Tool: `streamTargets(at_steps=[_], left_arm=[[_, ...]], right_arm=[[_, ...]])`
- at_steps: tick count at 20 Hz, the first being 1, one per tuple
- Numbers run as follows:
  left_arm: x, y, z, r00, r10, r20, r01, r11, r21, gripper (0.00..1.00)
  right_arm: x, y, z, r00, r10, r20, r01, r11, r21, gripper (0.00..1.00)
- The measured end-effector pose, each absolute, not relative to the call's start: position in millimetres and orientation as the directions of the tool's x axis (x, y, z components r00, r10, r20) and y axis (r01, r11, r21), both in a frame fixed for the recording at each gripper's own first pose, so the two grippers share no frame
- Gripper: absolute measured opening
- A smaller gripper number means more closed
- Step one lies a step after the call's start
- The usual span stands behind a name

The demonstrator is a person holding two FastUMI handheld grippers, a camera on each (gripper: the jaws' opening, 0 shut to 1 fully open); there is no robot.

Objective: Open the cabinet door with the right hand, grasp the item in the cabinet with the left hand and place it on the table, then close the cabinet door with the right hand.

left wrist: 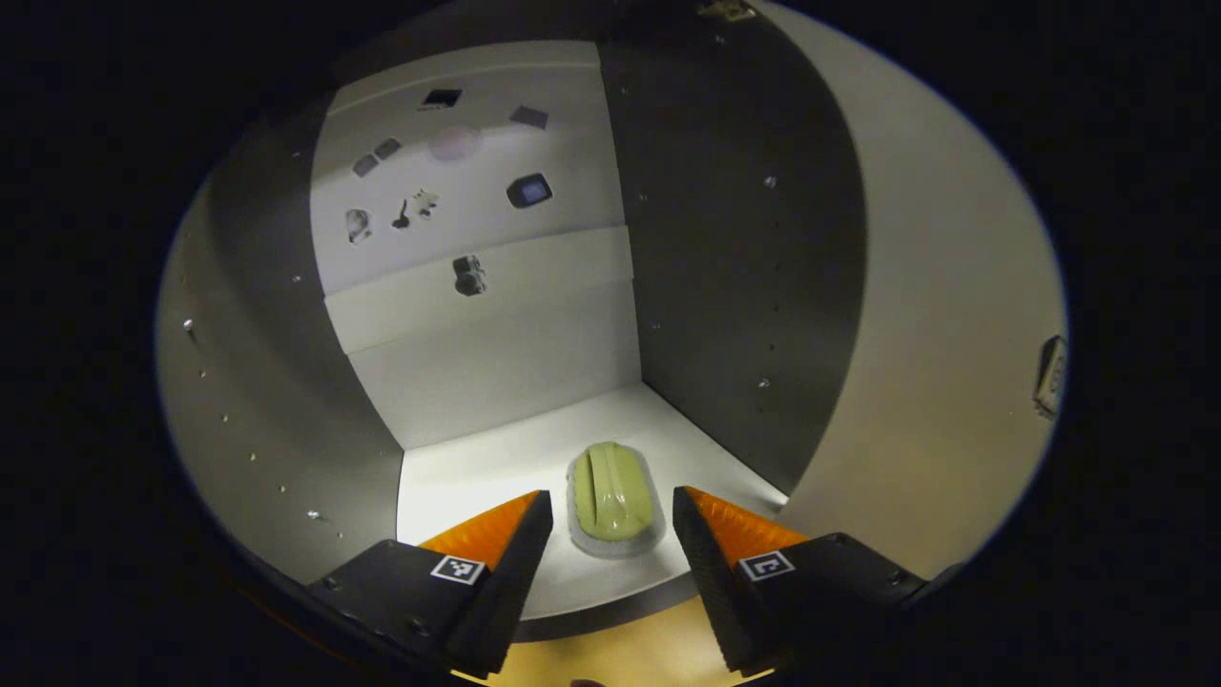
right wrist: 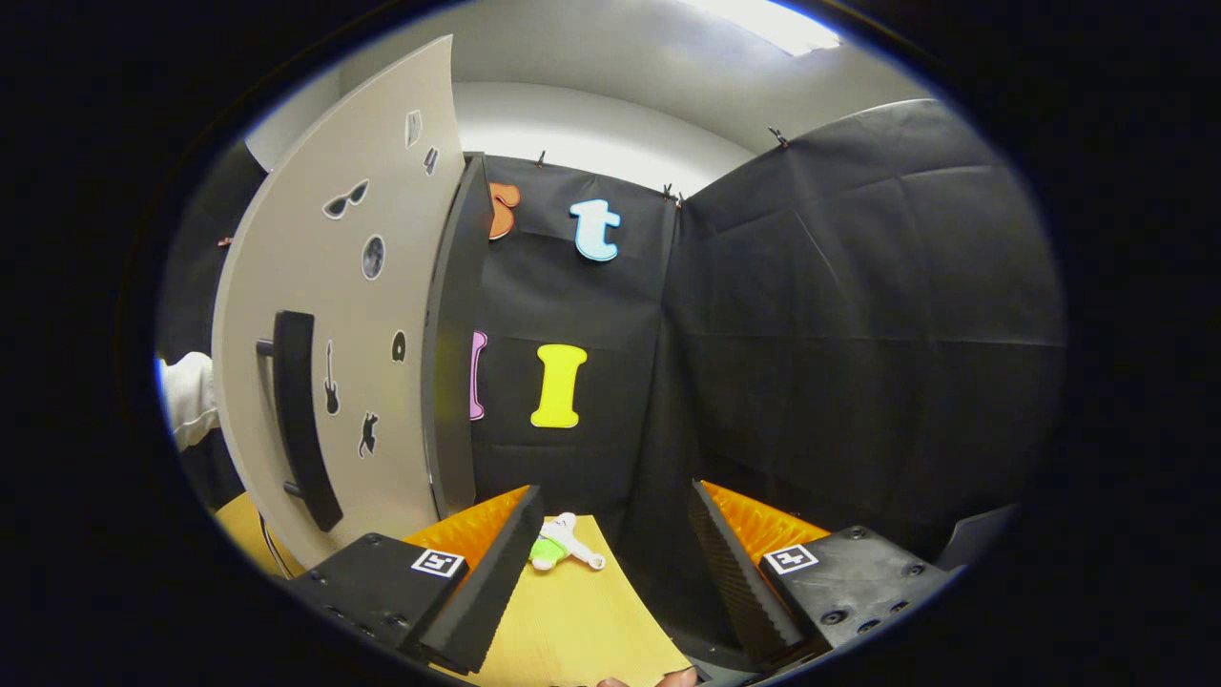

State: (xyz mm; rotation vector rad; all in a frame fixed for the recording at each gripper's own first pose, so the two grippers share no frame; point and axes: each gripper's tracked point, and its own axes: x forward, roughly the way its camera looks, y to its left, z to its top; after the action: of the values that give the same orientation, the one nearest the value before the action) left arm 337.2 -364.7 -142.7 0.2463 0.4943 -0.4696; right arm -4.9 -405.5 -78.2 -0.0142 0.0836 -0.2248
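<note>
In the left gripper view the cabinet stands open, and a pale green oblong item point(left wrist: 611, 497) in a clear wrapper lies on its white shelf point(left wrist: 477, 477) near the front edge. My left gripper point(left wrist: 612, 520) is open, one finger on each side of the item, not touching it. In the right gripper view the cabinet door point(right wrist: 334, 382) with its dark bar handle point(right wrist: 300, 420) is swung open at the left. My right gripper point(right wrist: 615, 534) is open over the table, apart from the door, nothing between its fingers.
The open door's pale inner face point(left wrist: 944, 334) stands right of the shelf. The cabinet's back wall point(left wrist: 477, 191) carries small stickers. On the yellow table point(right wrist: 572, 620) lies a small white and green toy point(right wrist: 558, 546). A white sleeve point(right wrist: 191, 396) shows behind the door.
</note>
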Motion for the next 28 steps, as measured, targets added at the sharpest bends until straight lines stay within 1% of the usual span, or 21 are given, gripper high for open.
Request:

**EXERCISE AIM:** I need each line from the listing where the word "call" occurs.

**ANSWER TO THIS PROBLEM:**
- The measured end-effector pose, each absolute, not relative to the call's start: position in millimetres and orientation as the directions of the tool's x axis (x, y, z components r00, r10, r20) and y axis (r01, r11, r21), both in a frame fixed for the recording at each gripper's own first pose, so the two grippers share no frame
- Step one lies a step after the call's start

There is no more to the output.